L'Explication Prémisse
L'article dit que la personne qui garde un bien séquestré (c'est‑à‑dire confié à un tiers pendant qu'une dispute est en cours) ne peut pas s'en dessaisir tant que le litige n'est pas tranché, sauf si toutes les personnes qui ont un intérêt au bien donnent leur accord, ou si existe une raison légitime justifiant qu'on le décharge plus tôt. Autrement dit, on ne peut pas quitter sa fonction de dépositaire ni restituer le bien à quelqu'un d'autre avant la fin de la contestation sans l'unanimité des intéressés ou sans motif sérieux reconnu.

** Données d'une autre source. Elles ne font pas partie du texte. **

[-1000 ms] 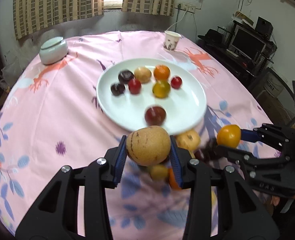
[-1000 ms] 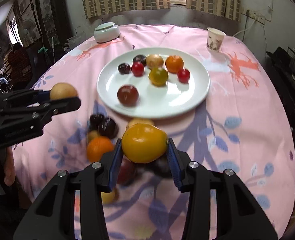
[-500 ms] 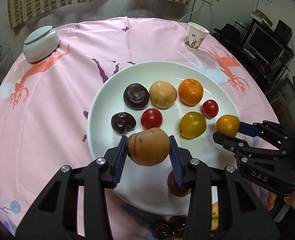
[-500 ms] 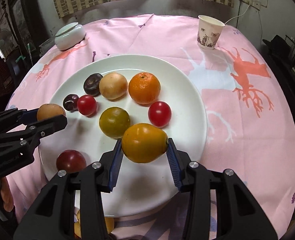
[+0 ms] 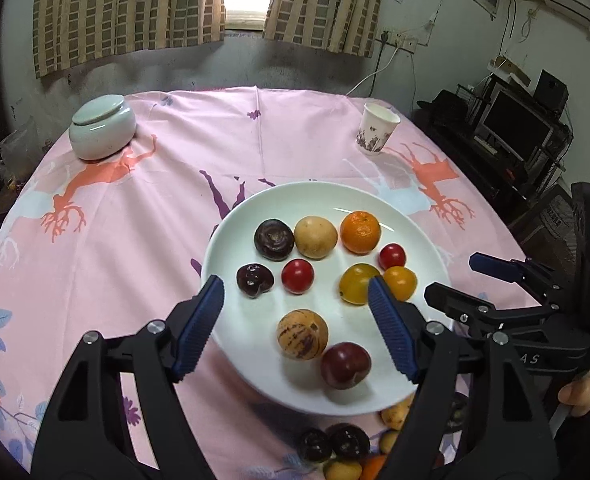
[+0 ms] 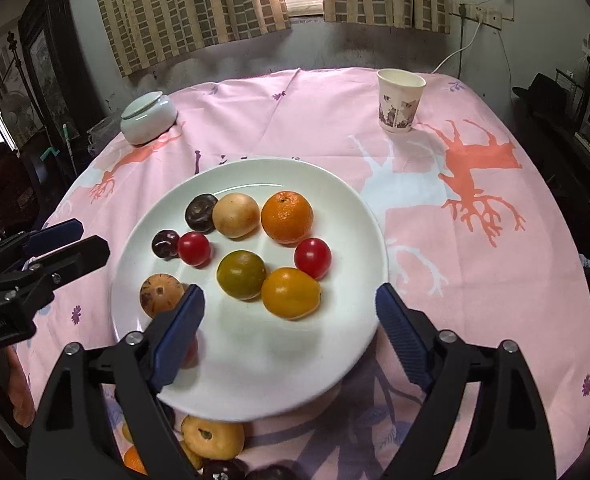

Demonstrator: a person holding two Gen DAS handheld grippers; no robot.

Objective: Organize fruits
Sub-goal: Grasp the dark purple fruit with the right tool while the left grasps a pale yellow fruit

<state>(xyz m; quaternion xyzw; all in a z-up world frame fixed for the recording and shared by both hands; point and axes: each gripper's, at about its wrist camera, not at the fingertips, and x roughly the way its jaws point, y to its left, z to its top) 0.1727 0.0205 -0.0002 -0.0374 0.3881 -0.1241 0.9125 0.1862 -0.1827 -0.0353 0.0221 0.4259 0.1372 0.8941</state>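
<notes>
A white plate [image 5: 251, 364] [image 6: 347, 208] on the pink tablecloth holds several fruits. My left gripper [image 5: 297, 328] is open and empty above the plate's near side, with a brown striped fruit [image 5: 302, 334] [image 6: 159, 294] lying on the plate between its fingers, next to a dark red plum [image 5: 345, 365]. My right gripper [image 6: 291, 330] is open and empty over the plate, just behind an orange-yellow fruit [image 6: 291, 293] [image 5: 399, 282] lying beside a green-yellow one [image 6: 241, 274]. Loose fruits [image 5: 345, 446] [image 6: 211, 436] lie on the cloth by the plate's near edge.
A pale lidded jar [image 5: 102, 126] [image 6: 149, 118] stands at the far left of the table. A paper cup [image 5: 379, 128] [image 6: 399, 100] stands at the far right. Shelves with a monitor [image 5: 519, 124] stand beyond the table's right edge.
Both grippers have opened. The brown striped fruit and the orange-yellow fruit now lie on the plate, and both grippers have drawn back and up a little.
</notes>
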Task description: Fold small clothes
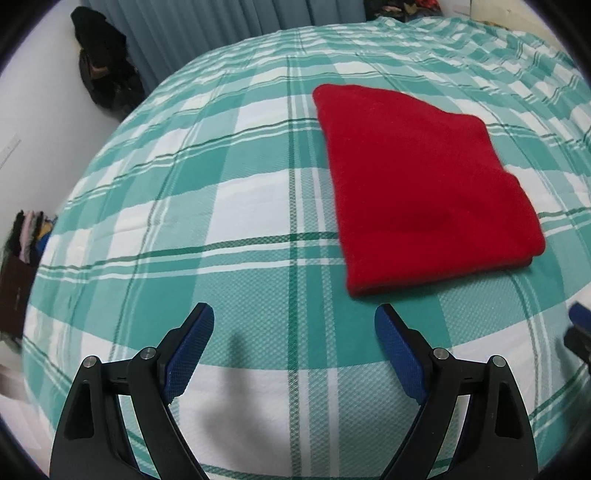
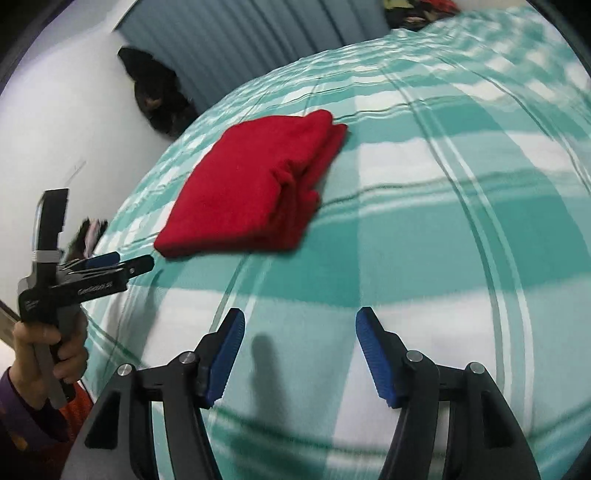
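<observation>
A red garment point(image 1: 424, 188) lies folded into a neat rectangle on the green and white checked bedspread point(image 1: 229, 192). It also shows in the right wrist view point(image 2: 255, 188), with stacked layers at its right edge. My left gripper point(image 1: 294, 321) is open and empty, hovering above the bed just near and left of the garment. It also appears from the side in the right wrist view point(image 2: 135, 260), held in a hand. My right gripper point(image 2: 300, 325) is open and empty, above the bed nearer than the garment.
A dark bag point(image 1: 107, 74) hangs against the white wall by grey-blue curtains point(image 1: 207, 22). A stack of clothes point(image 1: 27, 236) sits beside the bed at the left. A pile of dark clothes point(image 2: 417, 11) lies at the far end of the bed.
</observation>
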### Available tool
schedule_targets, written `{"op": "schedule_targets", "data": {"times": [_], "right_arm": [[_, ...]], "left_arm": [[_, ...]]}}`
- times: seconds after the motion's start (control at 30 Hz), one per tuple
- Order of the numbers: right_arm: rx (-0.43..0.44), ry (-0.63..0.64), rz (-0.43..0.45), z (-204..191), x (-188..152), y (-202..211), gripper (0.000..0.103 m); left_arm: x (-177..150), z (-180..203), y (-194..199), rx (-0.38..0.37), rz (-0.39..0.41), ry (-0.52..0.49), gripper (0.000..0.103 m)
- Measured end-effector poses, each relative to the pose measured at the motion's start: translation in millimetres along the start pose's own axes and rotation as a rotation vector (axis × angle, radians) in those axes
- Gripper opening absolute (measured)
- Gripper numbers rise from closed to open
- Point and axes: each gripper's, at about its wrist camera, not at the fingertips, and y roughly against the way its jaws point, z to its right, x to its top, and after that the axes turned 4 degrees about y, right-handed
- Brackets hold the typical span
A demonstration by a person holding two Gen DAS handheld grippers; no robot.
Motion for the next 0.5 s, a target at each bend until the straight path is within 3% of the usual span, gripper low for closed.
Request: {"op": "schedule_targets", "data": {"times": [0.1,0.37,0.5], "right_arm": [[-0.005,-0.005,0.005,-1.0,-12.1,7.2,0.064],[0.002,-0.009,0.008,3.8,0.1,-7.7,0.067],[0.036,-0.028,-0.02,8.3,8.3,-4.6,0.067]], "left_arm": [[1.0,1.2,1.7,0.002,-0.005,-0.005,0.09],[3.3,-1.3,2.7,0.031,0.008,-0.022,0.09],[20.4,-41.1,4.3,-0.031,0.07,0.091,0.091]]}}
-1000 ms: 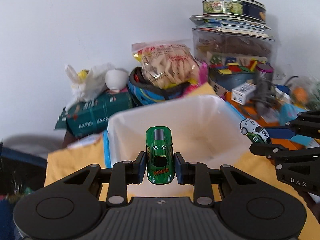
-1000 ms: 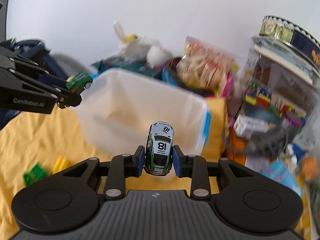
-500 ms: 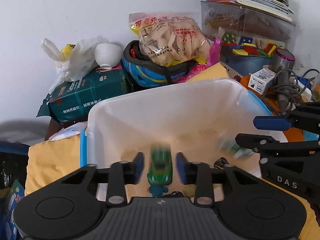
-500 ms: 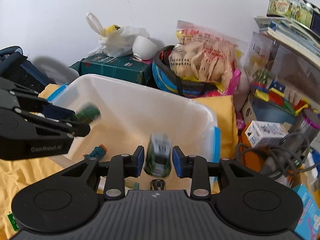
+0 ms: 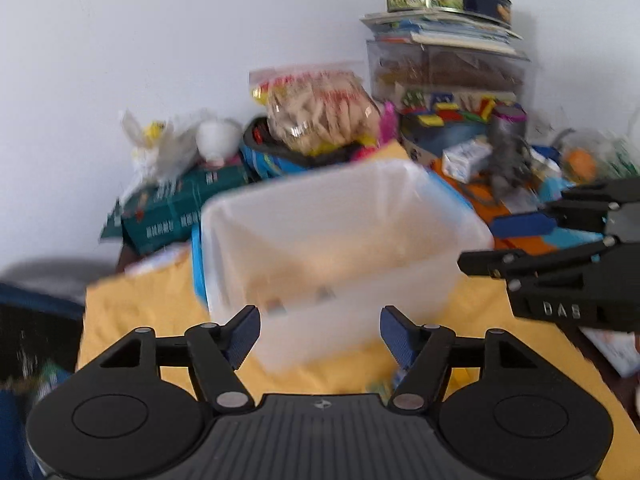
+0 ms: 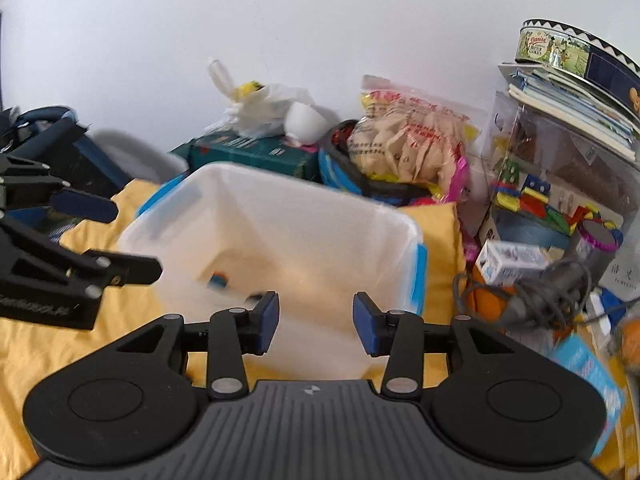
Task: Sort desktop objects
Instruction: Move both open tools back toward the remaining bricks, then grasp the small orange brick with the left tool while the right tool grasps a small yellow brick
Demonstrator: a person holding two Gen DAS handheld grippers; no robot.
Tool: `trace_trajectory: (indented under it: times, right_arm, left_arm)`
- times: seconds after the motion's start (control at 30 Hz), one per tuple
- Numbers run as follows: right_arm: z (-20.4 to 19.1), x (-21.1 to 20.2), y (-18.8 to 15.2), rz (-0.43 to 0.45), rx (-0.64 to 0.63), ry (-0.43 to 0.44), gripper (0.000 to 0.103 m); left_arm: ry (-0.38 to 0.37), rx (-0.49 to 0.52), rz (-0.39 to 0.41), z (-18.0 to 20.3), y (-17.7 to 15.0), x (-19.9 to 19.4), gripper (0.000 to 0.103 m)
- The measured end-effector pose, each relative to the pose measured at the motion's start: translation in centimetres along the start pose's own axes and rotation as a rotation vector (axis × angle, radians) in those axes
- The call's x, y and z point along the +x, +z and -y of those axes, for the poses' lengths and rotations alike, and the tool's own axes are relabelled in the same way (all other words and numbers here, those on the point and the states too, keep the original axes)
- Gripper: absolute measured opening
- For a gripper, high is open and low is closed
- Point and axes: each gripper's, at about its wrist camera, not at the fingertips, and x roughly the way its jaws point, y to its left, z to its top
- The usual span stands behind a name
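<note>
A white translucent plastic bin (image 5: 344, 240) with blue clips stands on the yellow cloth; it also shows in the right wrist view (image 6: 280, 240). My left gripper (image 5: 320, 334) is open and empty, just in front of the bin's near wall. My right gripper (image 6: 316, 320) is open and empty at the bin's near rim. Small toys lie blurred on the bin's floor (image 6: 218, 280). The right gripper shows from the side in the left wrist view (image 5: 560, 248), the left gripper in the right wrist view (image 6: 80, 236). The two toy cars are not visible.
Clutter lines the wall behind the bin: a green box (image 6: 248, 156), a white plastic bag (image 6: 260, 108), a snack bag (image 6: 408, 132) on a blue helmet, a clear box with books and a cookie tin (image 6: 572, 52). A small carton (image 6: 512, 260) and cables lie right.
Both grippers opened and dropped their toy cars into the bin, the green one from the left, the white-green one from the right. Both grippers then drew back and up from the bin.
</note>
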Motion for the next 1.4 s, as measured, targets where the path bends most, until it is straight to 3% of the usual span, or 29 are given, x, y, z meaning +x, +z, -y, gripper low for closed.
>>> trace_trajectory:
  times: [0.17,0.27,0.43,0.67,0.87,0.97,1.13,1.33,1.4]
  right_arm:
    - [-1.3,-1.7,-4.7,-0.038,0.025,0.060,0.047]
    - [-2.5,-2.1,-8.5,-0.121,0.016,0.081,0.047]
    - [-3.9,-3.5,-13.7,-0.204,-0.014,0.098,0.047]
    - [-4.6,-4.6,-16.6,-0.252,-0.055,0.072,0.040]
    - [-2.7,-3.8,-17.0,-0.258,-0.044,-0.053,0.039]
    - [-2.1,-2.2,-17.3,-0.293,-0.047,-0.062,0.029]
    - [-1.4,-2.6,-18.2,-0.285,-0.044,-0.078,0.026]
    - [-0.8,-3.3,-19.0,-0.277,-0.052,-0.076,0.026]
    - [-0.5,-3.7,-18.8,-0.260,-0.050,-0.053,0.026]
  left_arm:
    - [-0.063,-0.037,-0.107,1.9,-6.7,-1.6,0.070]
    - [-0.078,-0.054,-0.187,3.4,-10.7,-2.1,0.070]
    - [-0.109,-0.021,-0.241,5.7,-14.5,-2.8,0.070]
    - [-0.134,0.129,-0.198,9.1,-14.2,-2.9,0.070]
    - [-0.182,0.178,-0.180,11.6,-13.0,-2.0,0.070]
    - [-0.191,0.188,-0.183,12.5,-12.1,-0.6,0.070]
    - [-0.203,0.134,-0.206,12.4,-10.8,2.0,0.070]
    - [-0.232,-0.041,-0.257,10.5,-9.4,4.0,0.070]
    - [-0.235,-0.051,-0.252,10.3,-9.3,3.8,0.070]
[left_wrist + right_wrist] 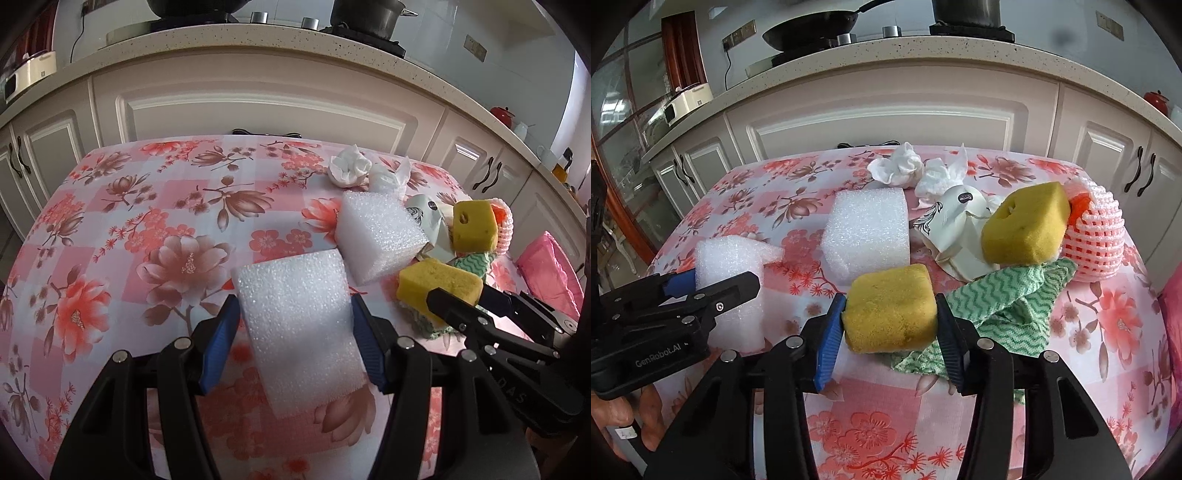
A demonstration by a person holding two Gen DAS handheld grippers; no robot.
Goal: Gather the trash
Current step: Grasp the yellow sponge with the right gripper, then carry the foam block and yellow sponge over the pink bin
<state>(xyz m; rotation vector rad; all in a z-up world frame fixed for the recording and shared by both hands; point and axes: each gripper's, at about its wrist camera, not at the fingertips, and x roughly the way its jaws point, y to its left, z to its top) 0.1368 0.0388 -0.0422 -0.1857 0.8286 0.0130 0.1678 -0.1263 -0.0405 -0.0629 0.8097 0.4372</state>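
Early going: the left gripper (295,332) pinched a white foam block (299,332), the right gripper (890,321) a yellow sponge (890,308); tissues (897,168), a second foam block (868,232) and the green cloth (1015,295) lay uncollected on the surface (129,229).

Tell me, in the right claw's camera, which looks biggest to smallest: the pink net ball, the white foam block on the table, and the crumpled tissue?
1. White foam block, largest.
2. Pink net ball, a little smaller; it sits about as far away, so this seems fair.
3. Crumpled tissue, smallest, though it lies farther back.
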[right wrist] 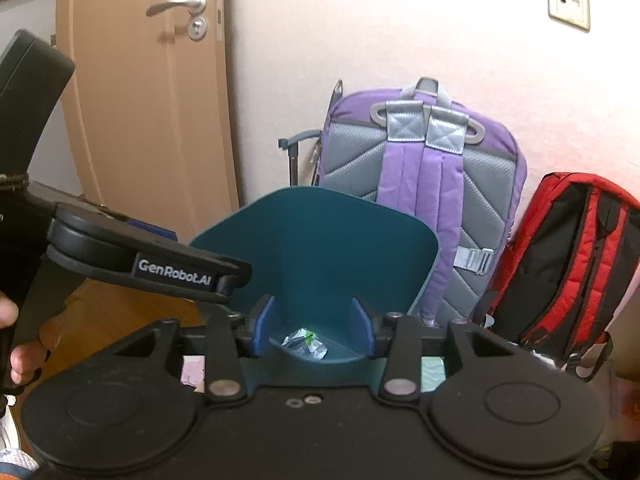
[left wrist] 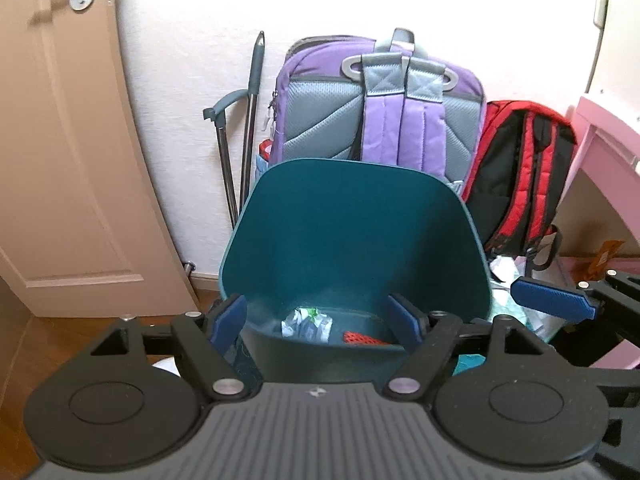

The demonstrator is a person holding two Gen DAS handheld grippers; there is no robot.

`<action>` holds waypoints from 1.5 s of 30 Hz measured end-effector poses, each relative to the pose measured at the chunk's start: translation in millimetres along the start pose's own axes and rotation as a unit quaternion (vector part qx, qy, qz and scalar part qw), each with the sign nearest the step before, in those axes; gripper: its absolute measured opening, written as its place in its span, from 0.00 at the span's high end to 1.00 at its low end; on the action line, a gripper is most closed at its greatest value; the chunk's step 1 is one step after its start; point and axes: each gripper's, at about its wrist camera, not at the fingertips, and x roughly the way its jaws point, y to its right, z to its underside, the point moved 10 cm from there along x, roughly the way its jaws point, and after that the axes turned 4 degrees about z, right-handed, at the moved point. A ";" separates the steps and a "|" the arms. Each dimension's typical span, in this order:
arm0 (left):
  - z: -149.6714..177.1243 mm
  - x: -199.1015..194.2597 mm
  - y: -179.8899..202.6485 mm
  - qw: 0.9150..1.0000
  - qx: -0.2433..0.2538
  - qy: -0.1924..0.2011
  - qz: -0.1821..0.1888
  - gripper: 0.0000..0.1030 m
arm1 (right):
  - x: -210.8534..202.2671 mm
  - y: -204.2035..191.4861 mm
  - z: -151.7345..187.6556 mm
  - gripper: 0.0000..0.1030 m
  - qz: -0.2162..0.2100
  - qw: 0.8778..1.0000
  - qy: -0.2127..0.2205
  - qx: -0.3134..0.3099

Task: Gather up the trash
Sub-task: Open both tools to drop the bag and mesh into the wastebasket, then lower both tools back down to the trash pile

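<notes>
Two hand-held grippers, left hand-held gripper [left wrist: 318,320] and right hand-held gripper [right wrist: 316,330], both released, poised over teal dustpan [left wrist: 356,232]. Crumpled wrapper [left wrist: 306,322] inside pan: probably light, soft, crushable; best pinched across bunched middle.

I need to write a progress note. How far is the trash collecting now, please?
Done: a crumpled wrapper and a red piece lie inside the teal bin. In hand: nothing; the left gripper and right gripper are both open over the bin. Left: white paper and plastic beside the bin, below the red backpack.
</notes>
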 end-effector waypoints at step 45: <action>280.2 54.0 -125.1 0.988 -0.075 -0.132 -0.008 0.01 | 38.4 -71.3 266.0 0.50 -0.070 0.982 -0.173 0.026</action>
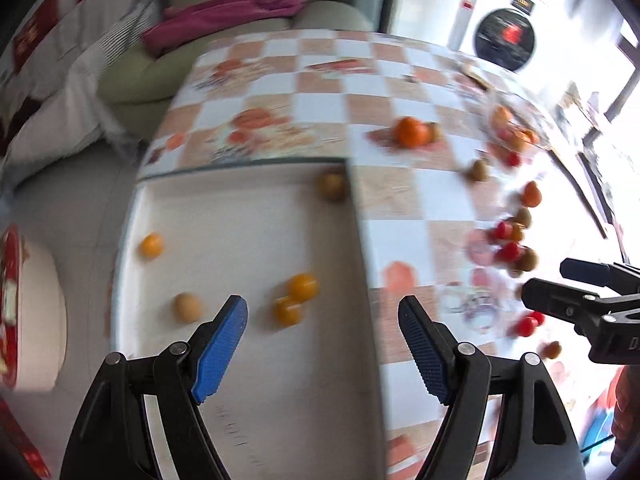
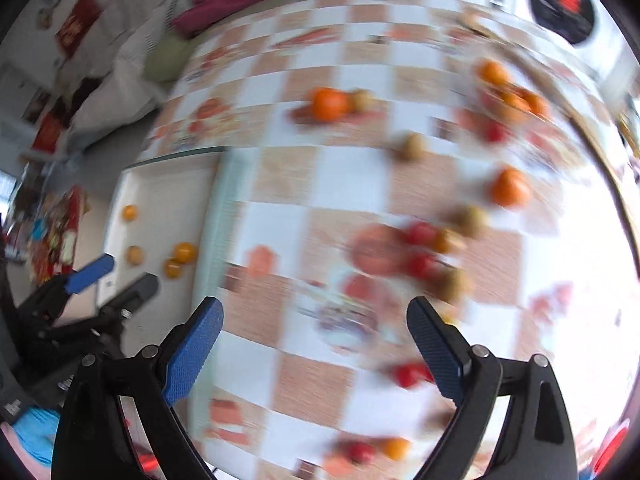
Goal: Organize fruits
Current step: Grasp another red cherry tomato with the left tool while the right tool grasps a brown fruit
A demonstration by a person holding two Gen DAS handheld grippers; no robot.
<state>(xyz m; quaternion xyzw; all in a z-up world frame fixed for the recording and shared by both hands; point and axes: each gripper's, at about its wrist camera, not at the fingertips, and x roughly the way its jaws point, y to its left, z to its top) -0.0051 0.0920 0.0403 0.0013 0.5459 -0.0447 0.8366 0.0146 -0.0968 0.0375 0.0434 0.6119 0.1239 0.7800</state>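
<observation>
A white tray [image 1: 240, 208] lies at the table's left end and holds several small yellow and brown fruits, among them two yellow ones [image 1: 298, 298] close together. My left gripper [image 1: 322, 320] is open and empty above the tray's near right part. More fruits lie loose on the checkered tablecloth: an orange [image 1: 410, 132], red cherry tomatoes [image 1: 506, 240] and brown longans [image 1: 478, 170]. My right gripper [image 2: 314, 328] is open and empty above the cloth, near a red tomato [image 2: 408, 374]. It also shows in the left wrist view [image 1: 556, 280]. Both views are blurred.
A clear bowl [image 1: 514, 128] with oranges stands at the far right of the table. A sofa with a magenta cloth [image 1: 224, 16] is behind the table. A white round stool [image 1: 36, 320] stands left of it. A washing machine [image 1: 506, 38] is at the back right.
</observation>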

Deux frères se disputent une voiture héritée et confient la voiture à un garage comme lieu de séquestre. Le garagiste ne peut pas rendre la voiture à l’un des frères ni la vendre tant que le litige n’est pas réglé, sauf si les deux frères acceptent qu’il s’en dessaisisse ou s’il invoque une cause légitime (par exemple l’incendie du garage, la fermeture forcée, ou une décision de justice lui enjoignant de se décharger).
- Le dépositaire est celui qui garde le bien pendant la contestation (séquestre).
- Obligation de conserver le bien jusqu’à la fin du litige : il ne peut être déchargé unilatéralement.
- Deux exceptions pour être déchargé avant la fin du litige : le consentement de toutes les parties intéressées, ou l’existence d’une cause légitime.
- Les « parties intéressées » sont toutes les personnes qui ont un droit ou un intérêt sur le bien séquestré ; leur accord doit être unanime.
- La « cause légitime » implique un motif sérieux (ex. impossibilité matérielle, péril, décision judiciaire) susceptible d’autoriser le dépositaire à se dessaisir avant le verdict.
- But de la règle : protéger les droits des parties et éviter toute disparition ou altération du bien pendant la contestation.